** Problem requirements **
Show each line in the listing below that contains the word "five".

** Supplied entries **
......

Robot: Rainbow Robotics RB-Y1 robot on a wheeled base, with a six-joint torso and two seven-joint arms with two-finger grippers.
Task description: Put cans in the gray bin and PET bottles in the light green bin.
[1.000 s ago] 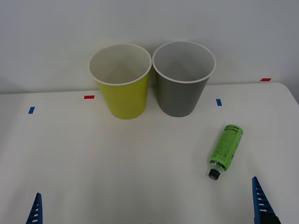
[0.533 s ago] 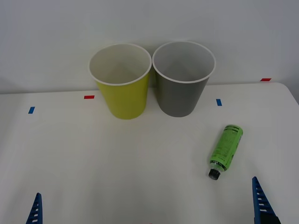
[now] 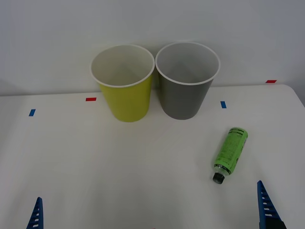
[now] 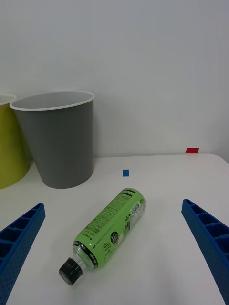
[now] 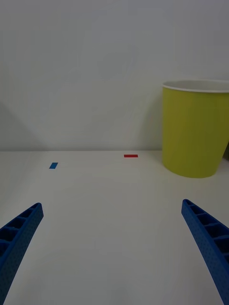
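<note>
The light green bin (image 3: 125, 102) and the gray bin (image 3: 183, 101) stand upright side by side at the back of the white table, both looking empty. One PET bottle (image 3: 230, 150) with a green label lies on its side at the right, black cap toward me. My right gripper (image 4: 112, 205) is open, low near the table's front edge, with the bottle (image 4: 112, 224) lying just beyond its fingers (image 3: 264, 205). At the front left my left gripper (image 5: 112, 205) is open with nothing in it, facing the light green bin (image 5: 195, 128). The cans are out of view.
Small tape marks lie on the table: red (image 3: 90, 99) and blue (image 3: 32, 112) at the left, blue (image 3: 223, 104) and red (image 3: 270, 81) at the right. A white wall rises right behind the bins. The table's right edge (image 3: 299, 98) runs close to the bottle's side.
</note>
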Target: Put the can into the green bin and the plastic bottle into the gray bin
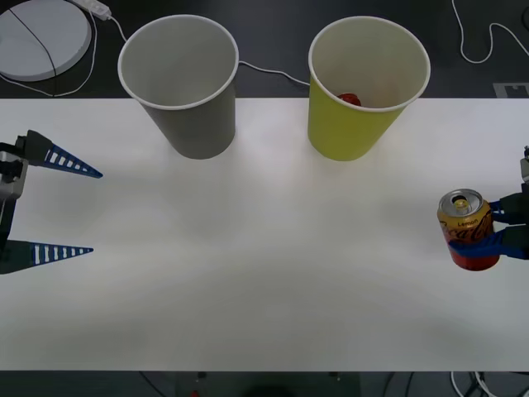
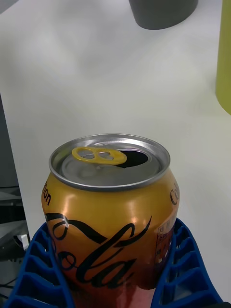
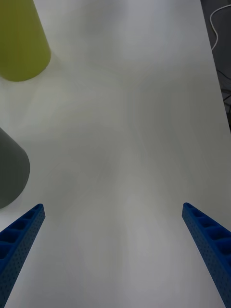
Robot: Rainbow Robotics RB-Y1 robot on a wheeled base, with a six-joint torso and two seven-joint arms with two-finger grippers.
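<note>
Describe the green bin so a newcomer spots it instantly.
Start at the white table and look to its far edge, where two big cup-shaped bins stand. The green bin is the one on the robot's right; unlike the gray bin, it is yellow-green with something red inside.

The can (image 1: 468, 231) in my right gripper (image 1: 496, 227) is orange-gold fading to red at its base, with dark looping script, a silver top and a yellow pull tab. My fingers (image 1: 62, 160) are blue and ribbed. The green bin (image 1: 364, 87) is yellow-green, the gray bin (image 1: 182, 83) gray, both white-rimmed, on a white tabletop (image 1: 264, 273).
</note>
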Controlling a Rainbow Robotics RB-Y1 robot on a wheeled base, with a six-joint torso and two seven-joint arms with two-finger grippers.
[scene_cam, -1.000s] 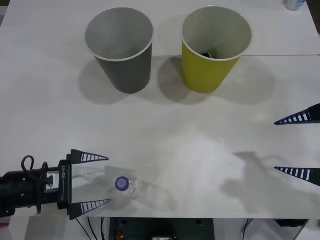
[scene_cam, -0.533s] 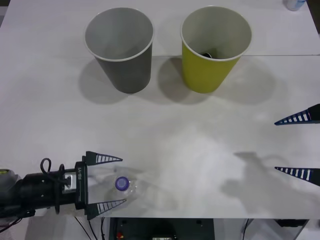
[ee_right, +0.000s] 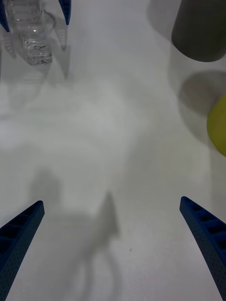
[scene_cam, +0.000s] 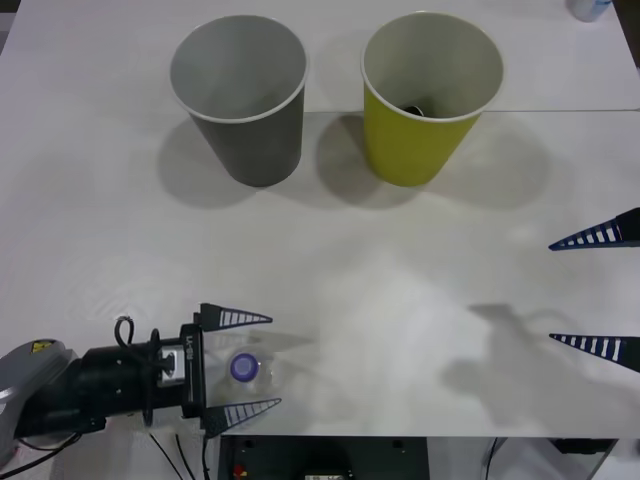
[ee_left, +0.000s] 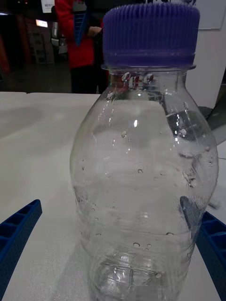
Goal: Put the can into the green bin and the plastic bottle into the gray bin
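I see the left gripper [scene_cam: 240,365] at the desk's [scene_cam: 330,260] 7 o'clock, fingers apart either side of the upright plastic bottle [scene_cam: 250,368]; the right gripper [scene_cam: 600,290] waits open at 4 o'clock; gray bin [scene_cam: 240,95] at 11, green bin [scene_cam: 428,95] at 1

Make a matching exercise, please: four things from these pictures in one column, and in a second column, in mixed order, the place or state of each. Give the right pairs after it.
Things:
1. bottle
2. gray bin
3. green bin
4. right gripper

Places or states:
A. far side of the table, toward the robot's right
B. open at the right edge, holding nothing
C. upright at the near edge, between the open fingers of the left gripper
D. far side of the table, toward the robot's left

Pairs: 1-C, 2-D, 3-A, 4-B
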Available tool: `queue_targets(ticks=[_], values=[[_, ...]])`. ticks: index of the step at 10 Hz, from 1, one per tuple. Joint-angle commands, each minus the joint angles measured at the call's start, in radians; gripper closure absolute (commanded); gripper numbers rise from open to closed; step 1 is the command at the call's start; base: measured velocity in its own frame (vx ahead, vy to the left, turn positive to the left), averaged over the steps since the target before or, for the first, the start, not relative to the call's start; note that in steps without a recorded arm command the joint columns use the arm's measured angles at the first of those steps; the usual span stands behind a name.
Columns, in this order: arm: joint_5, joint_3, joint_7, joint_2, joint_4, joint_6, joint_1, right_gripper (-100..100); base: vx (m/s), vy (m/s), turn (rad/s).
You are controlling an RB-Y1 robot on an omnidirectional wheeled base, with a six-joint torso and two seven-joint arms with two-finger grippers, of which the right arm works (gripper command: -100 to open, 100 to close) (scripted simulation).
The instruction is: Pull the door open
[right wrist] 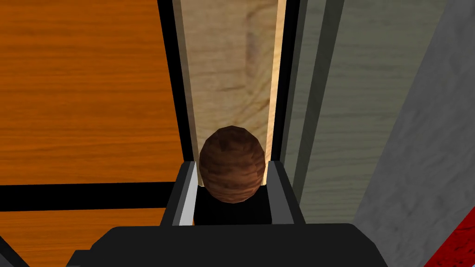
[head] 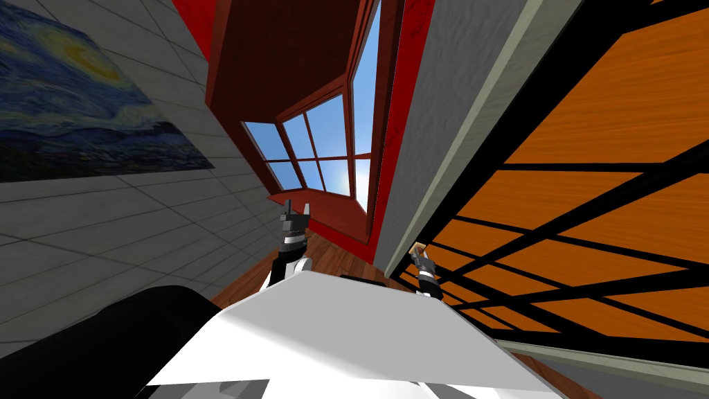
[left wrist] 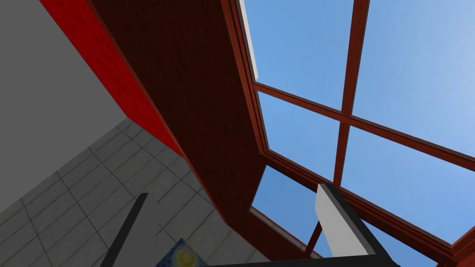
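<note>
The right gripper (right wrist: 231, 163) is closed around a round, dark brown knob (right wrist: 232, 174), one thin finger on each side of it. The fingers (right wrist: 185, 194) seem to press the knob's flanks, though the contact line is in shadow on one side. The knob lies between the finger blades just above the dark gripper body. It is fixed to a pale, wood-grained strip (right wrist: 227, 69) that runs along the edge of the door (right wrist: 83, 92). Past the strip, on the side away from the frame, the door is made of orange wood-grain panels divided by black bars, and one bar crosses level with the fingers. On the strip's other side, past a thin black line, a grey-green door frame (right wrist: 320, 92) stands just beside the knob. A rough grey wall (right wrist: 417, 139) follows beyond the frame. I cannot tell whether the door's edge lies flush in the frame or stands a little out from it. From the head camera, the right gripper is small at that same edge of the door, where the panels meet the frame, with the knob at its tip. The left gripper (head: 295, 206) is raised well apart from the door and touches nothing, and its two fingers are spread wide.
</note>
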Motion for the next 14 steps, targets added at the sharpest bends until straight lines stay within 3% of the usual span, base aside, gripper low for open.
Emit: queue_targets(ticks=[1,6,14], values=[[0.001,0.001,0.000,0.001,0.001,0.003,-0.003,100,0.000,0.000,0.000],[-0.018,0.010,-0.079,-0.005,0.000,0.000,0.001,100,-0.013,-0.001,0.015],[-0.073,0.041,-0.292,-0.018,-0.001,-0.001,0.006,100,-0.021,-0.004,0.032]])
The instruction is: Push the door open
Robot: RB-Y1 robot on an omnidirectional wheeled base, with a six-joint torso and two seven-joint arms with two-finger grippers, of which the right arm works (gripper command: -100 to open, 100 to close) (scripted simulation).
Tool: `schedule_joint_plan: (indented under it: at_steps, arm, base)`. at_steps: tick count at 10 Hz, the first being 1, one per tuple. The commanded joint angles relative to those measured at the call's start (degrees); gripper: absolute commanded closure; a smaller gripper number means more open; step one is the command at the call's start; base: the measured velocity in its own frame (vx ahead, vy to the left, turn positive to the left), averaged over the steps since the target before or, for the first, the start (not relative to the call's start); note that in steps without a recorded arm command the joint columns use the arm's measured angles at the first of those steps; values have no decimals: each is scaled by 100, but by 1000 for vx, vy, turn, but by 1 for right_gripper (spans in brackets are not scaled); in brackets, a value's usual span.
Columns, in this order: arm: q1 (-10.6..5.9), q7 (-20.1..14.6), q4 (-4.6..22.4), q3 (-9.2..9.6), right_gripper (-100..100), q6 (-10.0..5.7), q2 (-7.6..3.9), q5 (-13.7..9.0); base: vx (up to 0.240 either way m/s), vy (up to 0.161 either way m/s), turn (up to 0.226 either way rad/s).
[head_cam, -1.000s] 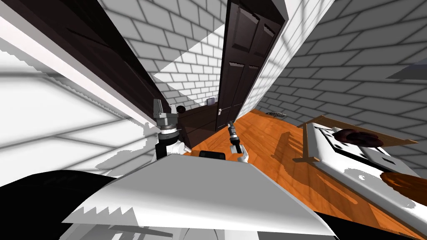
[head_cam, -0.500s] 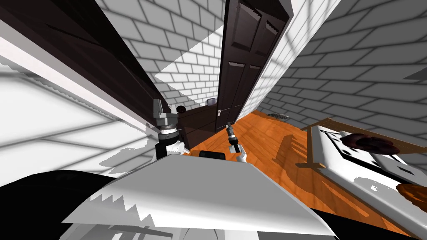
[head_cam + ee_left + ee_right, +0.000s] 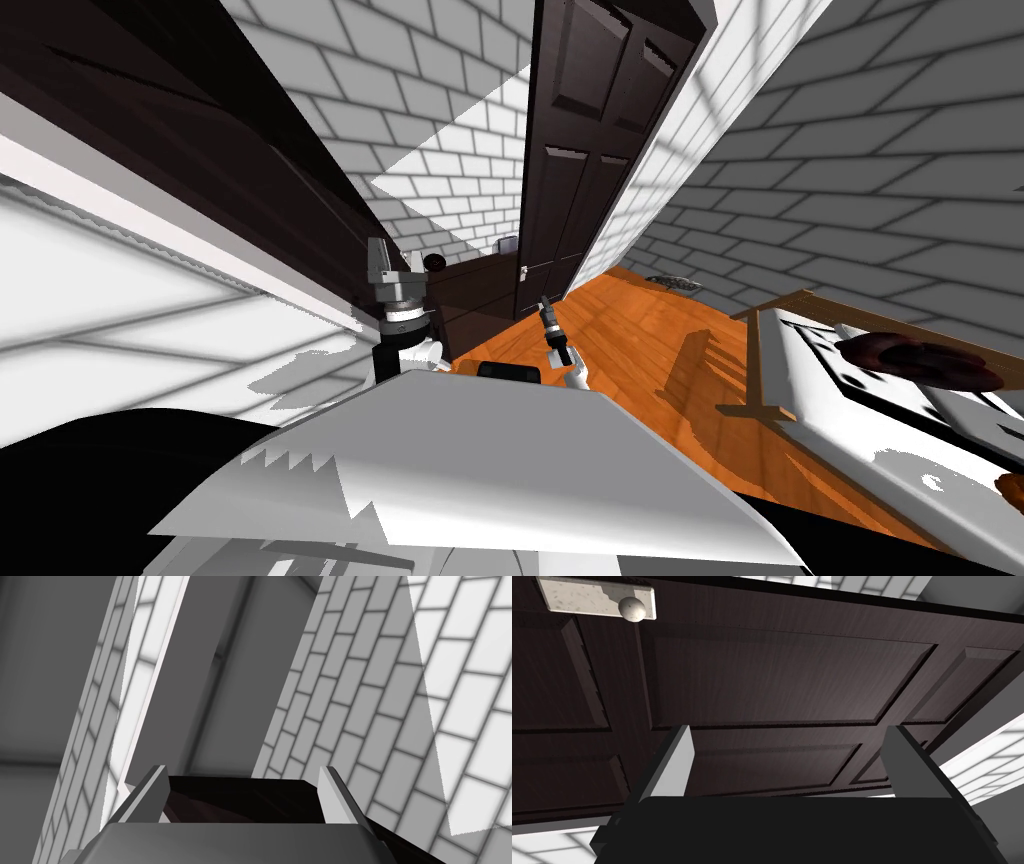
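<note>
1. the right gripper [image 3: 789,731] has its two blades spread wide with nothing between them, and it points squarely at the dark panelled door [image 3: 792,676].
2. the door stands ahead of me at the far end of the orange wooden floor [image 3: 650,340], between pale brick-patterned walls. its pale round knob [image 3: 631,608] sits on a speckled plate [image 3: 577,598], well apart from the blades.
3. the left gripper [image 3: 392,262] is raised at my left side, its blades likewise spread and empty.
4. the step in hand, as i judge it, is the approach. the right hand is lined up on a recessed panel, and the fingertips look short of the wood, though i cannot tell for certain.
5. the next move calls for carrying the hand forward until the blades meet the panel. a steady push should follow, best placed toward the knob's edge where the door likely swings most freely.
</note>
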Motion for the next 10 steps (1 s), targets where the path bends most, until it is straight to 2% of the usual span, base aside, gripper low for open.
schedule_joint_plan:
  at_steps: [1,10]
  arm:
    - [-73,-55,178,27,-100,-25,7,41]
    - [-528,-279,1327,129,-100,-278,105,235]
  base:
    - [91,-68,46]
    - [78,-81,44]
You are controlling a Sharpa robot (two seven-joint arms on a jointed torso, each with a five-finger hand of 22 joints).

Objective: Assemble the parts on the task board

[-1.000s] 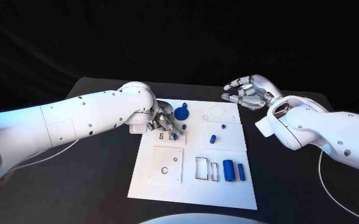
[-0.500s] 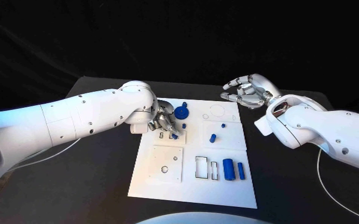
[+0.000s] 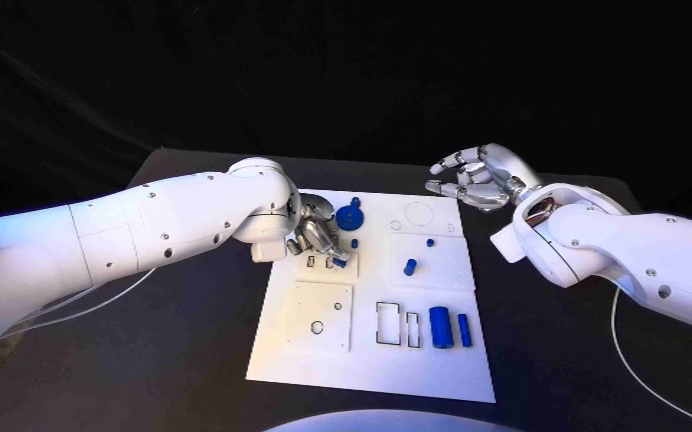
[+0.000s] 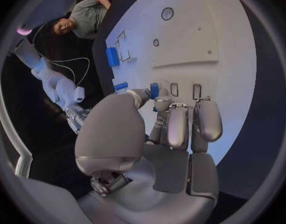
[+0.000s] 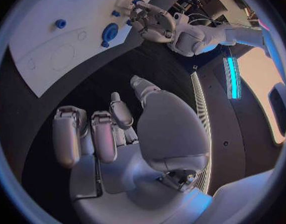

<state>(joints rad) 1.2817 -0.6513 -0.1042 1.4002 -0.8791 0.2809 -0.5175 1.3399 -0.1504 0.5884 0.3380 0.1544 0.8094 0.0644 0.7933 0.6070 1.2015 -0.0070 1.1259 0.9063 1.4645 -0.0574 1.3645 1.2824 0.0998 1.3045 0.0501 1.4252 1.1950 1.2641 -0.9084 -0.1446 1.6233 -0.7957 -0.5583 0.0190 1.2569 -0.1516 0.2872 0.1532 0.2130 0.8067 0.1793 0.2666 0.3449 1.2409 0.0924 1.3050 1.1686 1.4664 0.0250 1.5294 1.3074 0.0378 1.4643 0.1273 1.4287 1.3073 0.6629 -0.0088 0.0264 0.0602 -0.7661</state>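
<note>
Head view: the left hand point(image 3: 320, 235) rests fingers-down on the task board point(image 3: 433, 352) near its far left corner, beside a round blue part point(image 3: 351, 217); the right hand point(image 3: 476, 180) hovers off the board's far right corner, fingers curled, holding nothing. Left wrist view: fingertips point(image 4: 154, 92) pinch a small blue part point(image 4: 154, 90) against the board. Right wrist view: curled fingers point(image 5: 93, 134) hang over black table point(image 5: 118, 74).

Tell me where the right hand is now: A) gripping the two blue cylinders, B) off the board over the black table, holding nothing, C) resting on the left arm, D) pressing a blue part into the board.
B: the right hand hangs beyond the task board over the black table, its fingers curled around nothing.
</note>
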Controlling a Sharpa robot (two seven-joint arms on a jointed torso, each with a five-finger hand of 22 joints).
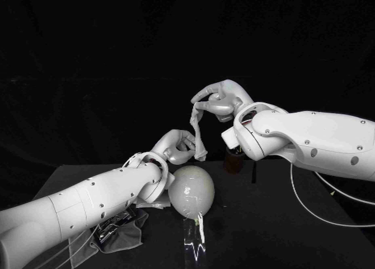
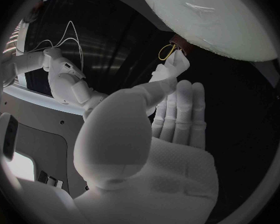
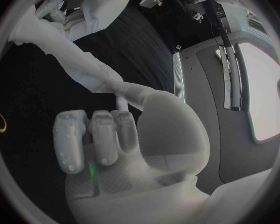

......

** Exercise solution **
You are controlling a Sharpa robot (two seven-joint arms on a jointed torso, each with a five-finger hand of 22 joints).
Controlling a Sharpa robot (two seven-joint arms on a jointed torso, each with a five-finger hand of 22 joints).

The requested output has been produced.